> _INPUT DATA_:
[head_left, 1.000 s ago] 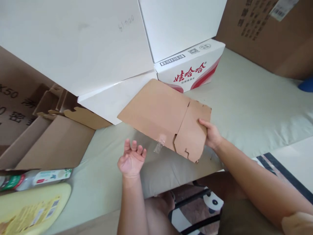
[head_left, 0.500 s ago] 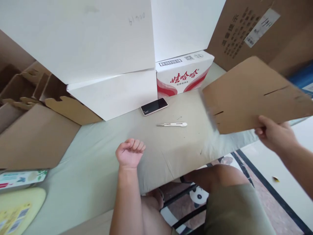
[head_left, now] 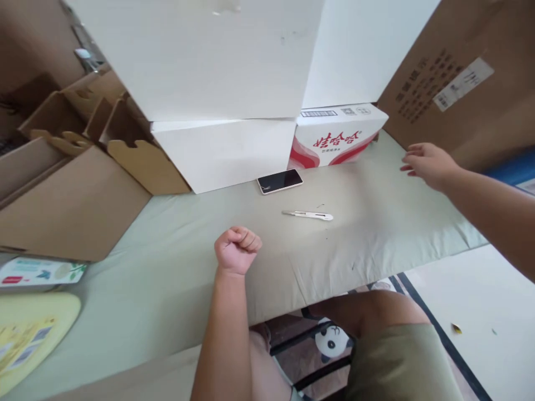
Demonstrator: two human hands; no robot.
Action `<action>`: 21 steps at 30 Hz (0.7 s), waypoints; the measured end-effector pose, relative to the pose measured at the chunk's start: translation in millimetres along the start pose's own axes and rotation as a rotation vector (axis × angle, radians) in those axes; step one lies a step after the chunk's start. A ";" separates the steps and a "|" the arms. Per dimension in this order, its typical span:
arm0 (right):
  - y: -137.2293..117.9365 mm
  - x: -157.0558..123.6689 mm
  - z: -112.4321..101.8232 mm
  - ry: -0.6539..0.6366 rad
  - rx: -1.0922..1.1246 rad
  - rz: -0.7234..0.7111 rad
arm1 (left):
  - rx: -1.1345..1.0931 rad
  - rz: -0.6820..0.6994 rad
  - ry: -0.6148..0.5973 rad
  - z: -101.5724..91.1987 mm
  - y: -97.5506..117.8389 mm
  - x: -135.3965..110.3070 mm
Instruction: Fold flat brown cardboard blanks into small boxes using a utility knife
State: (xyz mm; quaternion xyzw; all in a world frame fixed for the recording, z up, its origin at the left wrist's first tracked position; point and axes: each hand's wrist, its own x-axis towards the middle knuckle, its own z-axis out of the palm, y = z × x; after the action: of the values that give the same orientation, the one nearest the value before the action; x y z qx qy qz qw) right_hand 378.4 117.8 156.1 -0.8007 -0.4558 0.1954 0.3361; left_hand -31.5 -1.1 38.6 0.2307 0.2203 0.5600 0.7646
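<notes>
My left hand (head_left: 236, 249) rests on the pale green table cover (head_left: 175, 278) as a closed fist with nothing showing in it. My right hand (head_left: 426, 163) hovers over the cover's right side with fingers stretched out and empty, close to a big brown carton (head_left: 468, 83). A white craft knife (head_left: 308, 215) lies on the cover between the two hands. A phone (head_left: 280, 181) with a dark screen lies just behind it, in front of the white boxes (head_left: 217, 83).
A white box with red lettering (head_left: 338, 136) stands at the back. Folded brown cardboard boxes (head_left: 71, 189) are stacked at the left. A yellow pad (head_left: 29, 334) and a small printed package (head_left: 39, 272) lie at the near left. My legs are under the table edge.
My right hand swung the flat cardboard sheet off to the right and let it go; the sheet is out of view. The phone and knife became visible. My left hand curled from open into a fist.
</notes>
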 end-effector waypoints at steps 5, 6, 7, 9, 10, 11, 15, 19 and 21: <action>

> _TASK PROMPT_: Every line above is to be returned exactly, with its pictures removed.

> _RESULT OF THIS EXERCISE_:
[head_left, 1.000 s ago] 
[head_left, 0.500 s ago] 
[head_left, now] 
Demonstrator: two human hands; no robot.
Action `<action>`: 21 steps at 30 Hz (0.7 s), waypoints; the measured end-effector pose, relative to the pose measured at the chunk's start: translation in millimetres along the start pose's own axes and rotation as a rotation vector (axis × angle, radians) in those axes; step one lies a step after the chunk's start. A ";" separates the steps and a "|" the arms. Per dimension in this order, its typical span:
arm0 (right):
  - y: -137.2293..117.9365 mm
  - x: -157.0558..123.6689 mm
  - z: -112.4321..101.8232 mm
  - ry: -0.6539..0.6366 rad
  - rx: -1.0922..1.1246 rad
  - rz: -0.7234..0.7111 rad
arm1 (left):
  - rx: -1.1345..1.0931 rad
  - rz: -0.6820..0.6994 rad
  - ry: -0.6148..0.5973 rad
  - z: -101.5724..91.1987 mm
  - y: -97.5506..117.8389 mm
  - x: -135.3965..110.3070 mm
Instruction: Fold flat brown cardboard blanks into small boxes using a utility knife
State: (xyz mm; quaternion xyzw; all in a world frame fixed for the recording, z up, its origin at the left wrist's first tracked position; point and axes: each hand's wrist, its own x-axis towards the middle knuckle, its own z-axis out of the palm, y = z × x; after the action: of the values that give the same orientation, the one nearest the value before the action; x y z qx qy qz qw) right_hand 378.4 117.8 156.1 -0.8007 -0.4558 0.1954 0.3361; left_hand -31.5 -1.1 38.6 0.2307 0.2203 0.5600 0.7646
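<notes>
My left hand (head_left: 236, 249) rests on the pale green table cover (head_left: 175, 278) as a closed fist with nothing showing in it. My right hand (head_left: 426, 163) hovers over the cover's right side with fingers stretched out and empty, close to a big brown carton (head_left: 468, 83). A white craft knife (head_left: 308, 215) lies on the cover between the two hands. A phone (head_left: 280, 181) with a dark screen lies just behind it, in front of the white boxes (head_left: 217, 83).
A white box with red lettering (head_left: 338, 136) stands at the back. Folded brown cardboard boxes (head_left: 71, 189) are stacked at the left. A yellow pad (head_left: 29, 334) and a small printed package (head_left: 39, 272) lie at the near left. My legs are under the table edge.
My right hand swung the flat cardboard sheet off to the right and let it go; the sheet is out of view. The phone and knife became visible. My left hand curled from open into a fist.
</notes>
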 end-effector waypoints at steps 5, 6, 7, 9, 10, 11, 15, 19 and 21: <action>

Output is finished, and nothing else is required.